REQUIREMENT
Where does the string "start" appear in the material? Copy each line that holds it.

EXTRACTED MATERIAL

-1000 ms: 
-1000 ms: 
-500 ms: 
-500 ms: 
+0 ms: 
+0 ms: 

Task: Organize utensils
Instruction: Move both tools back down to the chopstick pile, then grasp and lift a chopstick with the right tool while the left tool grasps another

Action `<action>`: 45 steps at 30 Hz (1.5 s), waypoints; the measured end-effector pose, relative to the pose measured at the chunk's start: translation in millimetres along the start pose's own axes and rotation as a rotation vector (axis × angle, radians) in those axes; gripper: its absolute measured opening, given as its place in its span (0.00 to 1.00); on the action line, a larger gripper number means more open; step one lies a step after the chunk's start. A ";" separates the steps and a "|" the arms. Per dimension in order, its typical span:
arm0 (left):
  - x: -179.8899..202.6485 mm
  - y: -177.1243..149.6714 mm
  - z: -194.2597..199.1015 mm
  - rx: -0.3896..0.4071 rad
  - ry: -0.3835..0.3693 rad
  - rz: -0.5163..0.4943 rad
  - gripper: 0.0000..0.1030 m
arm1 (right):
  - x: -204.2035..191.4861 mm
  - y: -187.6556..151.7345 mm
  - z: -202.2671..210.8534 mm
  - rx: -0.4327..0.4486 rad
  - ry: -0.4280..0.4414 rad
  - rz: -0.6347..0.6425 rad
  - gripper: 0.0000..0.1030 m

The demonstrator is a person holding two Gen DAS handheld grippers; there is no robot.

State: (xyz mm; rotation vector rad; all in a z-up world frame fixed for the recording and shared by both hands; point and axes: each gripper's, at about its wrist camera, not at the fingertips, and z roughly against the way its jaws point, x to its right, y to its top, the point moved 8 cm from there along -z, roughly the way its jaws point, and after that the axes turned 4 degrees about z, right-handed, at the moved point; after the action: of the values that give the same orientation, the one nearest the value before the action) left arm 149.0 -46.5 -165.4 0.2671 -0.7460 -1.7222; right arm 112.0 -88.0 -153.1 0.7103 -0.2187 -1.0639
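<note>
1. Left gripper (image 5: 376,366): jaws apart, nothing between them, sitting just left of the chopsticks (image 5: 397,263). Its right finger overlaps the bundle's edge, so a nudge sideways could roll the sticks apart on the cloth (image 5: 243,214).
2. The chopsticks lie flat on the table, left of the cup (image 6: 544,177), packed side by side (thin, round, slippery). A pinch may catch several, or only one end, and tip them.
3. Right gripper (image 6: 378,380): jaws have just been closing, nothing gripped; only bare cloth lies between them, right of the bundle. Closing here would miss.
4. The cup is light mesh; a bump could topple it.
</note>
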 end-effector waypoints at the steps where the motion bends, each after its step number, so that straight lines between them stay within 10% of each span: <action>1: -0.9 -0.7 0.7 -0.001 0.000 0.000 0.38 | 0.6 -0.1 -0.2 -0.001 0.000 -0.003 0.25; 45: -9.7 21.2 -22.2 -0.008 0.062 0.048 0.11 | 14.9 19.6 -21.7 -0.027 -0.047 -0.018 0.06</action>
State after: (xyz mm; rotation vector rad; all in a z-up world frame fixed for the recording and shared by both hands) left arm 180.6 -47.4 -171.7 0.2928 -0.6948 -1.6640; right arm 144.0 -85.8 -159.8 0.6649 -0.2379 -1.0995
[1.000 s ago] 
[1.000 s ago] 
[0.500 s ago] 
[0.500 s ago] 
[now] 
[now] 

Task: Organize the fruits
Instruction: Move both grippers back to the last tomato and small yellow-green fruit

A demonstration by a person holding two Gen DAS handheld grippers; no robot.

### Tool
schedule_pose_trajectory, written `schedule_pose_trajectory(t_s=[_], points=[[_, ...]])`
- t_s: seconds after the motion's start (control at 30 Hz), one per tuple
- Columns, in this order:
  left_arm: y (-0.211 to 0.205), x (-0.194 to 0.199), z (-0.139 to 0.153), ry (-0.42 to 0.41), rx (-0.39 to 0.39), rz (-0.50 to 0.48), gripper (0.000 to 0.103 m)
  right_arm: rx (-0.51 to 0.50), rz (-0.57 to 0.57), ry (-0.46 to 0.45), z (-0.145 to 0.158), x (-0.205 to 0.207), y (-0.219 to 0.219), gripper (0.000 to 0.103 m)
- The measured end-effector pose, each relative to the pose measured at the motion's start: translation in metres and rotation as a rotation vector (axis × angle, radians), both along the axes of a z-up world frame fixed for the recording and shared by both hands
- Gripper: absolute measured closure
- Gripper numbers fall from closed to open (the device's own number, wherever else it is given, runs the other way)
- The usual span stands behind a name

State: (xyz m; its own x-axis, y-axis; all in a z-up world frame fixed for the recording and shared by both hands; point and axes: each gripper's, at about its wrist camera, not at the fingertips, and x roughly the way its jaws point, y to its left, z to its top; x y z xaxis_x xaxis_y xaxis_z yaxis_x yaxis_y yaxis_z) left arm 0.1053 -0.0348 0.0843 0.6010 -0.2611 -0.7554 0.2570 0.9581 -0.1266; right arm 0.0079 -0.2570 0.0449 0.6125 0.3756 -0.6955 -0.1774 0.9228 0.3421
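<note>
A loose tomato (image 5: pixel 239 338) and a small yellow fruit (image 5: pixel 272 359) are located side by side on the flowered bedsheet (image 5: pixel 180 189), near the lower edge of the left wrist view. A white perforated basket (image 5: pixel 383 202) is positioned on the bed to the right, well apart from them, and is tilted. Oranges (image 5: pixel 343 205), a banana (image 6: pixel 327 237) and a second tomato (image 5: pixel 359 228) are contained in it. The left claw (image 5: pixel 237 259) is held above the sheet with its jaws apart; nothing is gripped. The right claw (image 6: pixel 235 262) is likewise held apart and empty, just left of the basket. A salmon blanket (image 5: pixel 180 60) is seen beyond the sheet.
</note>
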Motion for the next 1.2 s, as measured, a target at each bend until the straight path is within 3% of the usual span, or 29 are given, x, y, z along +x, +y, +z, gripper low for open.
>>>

WRITTEN RESPONSE
Action `<action>`: 45 steps at 30 Hz (1.5 s), waypoints; the measured end-effector pose, relative to the pose measured at the chunk's start: translation in millimetres along the start pose's own axes and rotation as a rotation vector (axis × angle, radians) in those axes; gripper: its absolute measured opening, given as its place in its span (0.00 to 1.00); on the action line, a larger gripper number means more open; step one lies a step after the chunk's start. A ";" separates the steps and a "|" the arms. Per dimension in order, its typical span:
- t_s: seconds after the motion's start (control at 30 Hz), one per tuple
- The measured end-effector pose, each relative to the pose measured at the motion's start: translation in metres and rotation as a rotation vector (axis × angle, radians), both along the axes of a z-up world frame fixed for the recording and shared by both hands

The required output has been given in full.